It is significant — indeed, with hindsight astonishing — that there was still a dispute within the Japanese elite about whether Japan should surrender even after the swift gains secured by the Red Army in Manchuria and the dropping of two American atomic bombs. Given such intransi
gence it is difficult to see how, without the dropping of the atomic bombs, Japan would ever have surrendered without the continuation — and possible escalation — of the fire-bombing campaign.
Whether an invasion of Japan would ever have been subsequently necessary is still one of the great unanswered questions of history. Perhaps a combination of the continued conventional bombing and the threat from the Soviet Union (assuming the Russians would have declared war on Japan even if the first nuclear bomb had not been dropped on Hiroshima) would have forced the Japanese to concede defeat. What is certain is that the statement that dropping the nuclear bombs ‘saved Allied lives’ is correct, since without the bombs being dropped the Imperial Army would have continued fighting for weeks, perhaps months, in Burma, Borneo, Malaya and elsewhere.
General Douglas McArthur arrived in Yokohama on 31 August to oversee the occupation of Japan. Like most of the American occupying force he was immediately struck by how cooperative the Japanese had suddenly become. Loyalty, obedience, dependability — all the qualities that Japanese citizens had directed towards the military regime — were now turned towards the occupiers.

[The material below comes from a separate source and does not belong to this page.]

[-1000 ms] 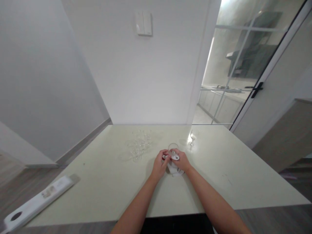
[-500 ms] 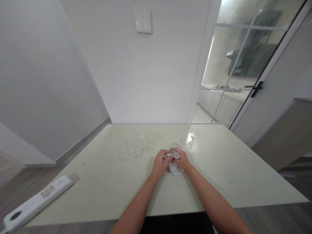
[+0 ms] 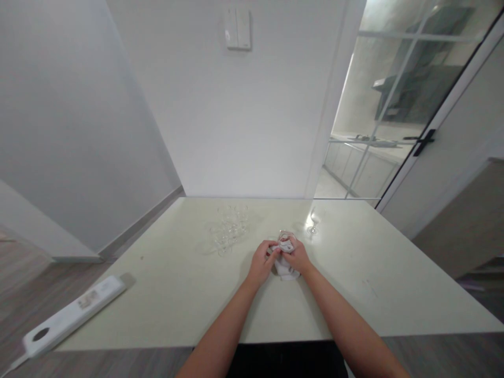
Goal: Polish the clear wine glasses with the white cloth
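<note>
Above the middle of the table, a white cloth point(image 3: 285, 269) is bunched between my two hands, its lower end hanging down toward me. A clear glass point(image 3: 286, 233) pokes out past the cloth on the far side; its lower part is hidden by cloth and fingers. My left hand point(image 3: 261, 261) is closed, thumb and fingers pinching the cloth beside the glass. My right hand point(image 3: 299, 257) curls around the cloth and glass from the other side. Behind and to the right stands a clear stemmed glass point(image 3: 312, 227). Several clear glasses point(image 3: 231, 228) stand grouped at the left.
A white power strip point(image 3: 79, 310) lies across the near left corner of the pale table point(image 3: 177, 304). Beyond the far edge rises a white wall with a light switch point(image 3: 238, 29). A glazed door with a black handle point(image 3: 423, 142) is at the right.
The cloth has shifted in my fingers and bunches higher around the glass. The glass has tilted slightly in my hands. The view has turned a little to the left.
</note>
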A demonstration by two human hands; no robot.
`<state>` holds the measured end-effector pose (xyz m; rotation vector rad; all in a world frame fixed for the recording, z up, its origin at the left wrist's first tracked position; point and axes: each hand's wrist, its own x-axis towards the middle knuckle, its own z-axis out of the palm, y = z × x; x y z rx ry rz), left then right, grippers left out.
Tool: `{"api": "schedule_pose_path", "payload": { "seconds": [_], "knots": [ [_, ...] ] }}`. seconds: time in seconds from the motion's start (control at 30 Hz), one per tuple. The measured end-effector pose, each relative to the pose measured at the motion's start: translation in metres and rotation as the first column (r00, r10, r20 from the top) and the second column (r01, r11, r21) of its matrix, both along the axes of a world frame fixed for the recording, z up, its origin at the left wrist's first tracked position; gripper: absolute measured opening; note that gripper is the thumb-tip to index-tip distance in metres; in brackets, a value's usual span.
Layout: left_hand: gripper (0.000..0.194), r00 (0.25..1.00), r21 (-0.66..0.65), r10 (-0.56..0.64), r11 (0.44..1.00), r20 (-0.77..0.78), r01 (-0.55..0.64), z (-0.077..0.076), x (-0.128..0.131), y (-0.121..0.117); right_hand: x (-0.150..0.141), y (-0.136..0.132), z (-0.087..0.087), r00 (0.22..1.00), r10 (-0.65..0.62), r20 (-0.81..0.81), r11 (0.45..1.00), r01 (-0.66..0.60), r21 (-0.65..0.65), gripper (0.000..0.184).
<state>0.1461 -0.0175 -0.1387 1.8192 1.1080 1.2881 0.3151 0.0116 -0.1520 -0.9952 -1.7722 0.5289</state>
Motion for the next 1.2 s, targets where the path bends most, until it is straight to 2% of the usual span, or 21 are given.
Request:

McArthur appeared to the Japanese to be precisely the sort of strong, decisive military figure they were familiar with from their own history — especially as he chose, just like the Shogun, to work behind the figure of the emperor.
Hirohito remained on the throne, though under the American occupation he was a god no more, but a constitutional monarch at the head of a democratic government. And without a doubt the Allied decision to retain Hirohito on the throne did ease the transition of Japan into a democratic state. But there is compelling evidence that the short-term measure of allowing Hirohito to stay as emperor did profound damage to the country’s development. Even today Japan is criticized as a nation because of an inability to apologize properly for the crimes committed in the nation’s name during the war — and the chief block to that sincere apology is the inability of the Japanese to express criticism for the past without, as a consequence, doing the unthinkable and criticizing the actions of Emperor Hirohito. Japanese society during the war and in the immediate pre-war years was profoundly hierarchical. Each person related to the hierarchy in a way that was much more rigid than even the German or Soviet totalitarian systems. And as they sought instruction from those above them, there was only one individual in the entire structure who was perceived to have ‘free will’ — the emperor. Of course, his power was constrained by many factors — the information his advisers chose to give him, the traditional role of the emperor as an arbiter rather than a proactive participant, and, not least, the fear that Hirohito must have had of precipitating a coup against him if he crossed the military too much. But none the less, as history shows, Hirohito possessed enormous latent power within the system. A different Japanese emperor — one of stronger character and greater integrity — might have ended the war two years earlier and prevented many of the war crimes that subsequently tarnished the reputation of Japan. The fact that Hirohito not only escaped punishment for his participation in this war of aggression and destruction, but appeared to take no responsibility whatsoever for any of his actions, made it hard for anyone else in Japan to acknowledge truthfully what they themselves had done during the conflict.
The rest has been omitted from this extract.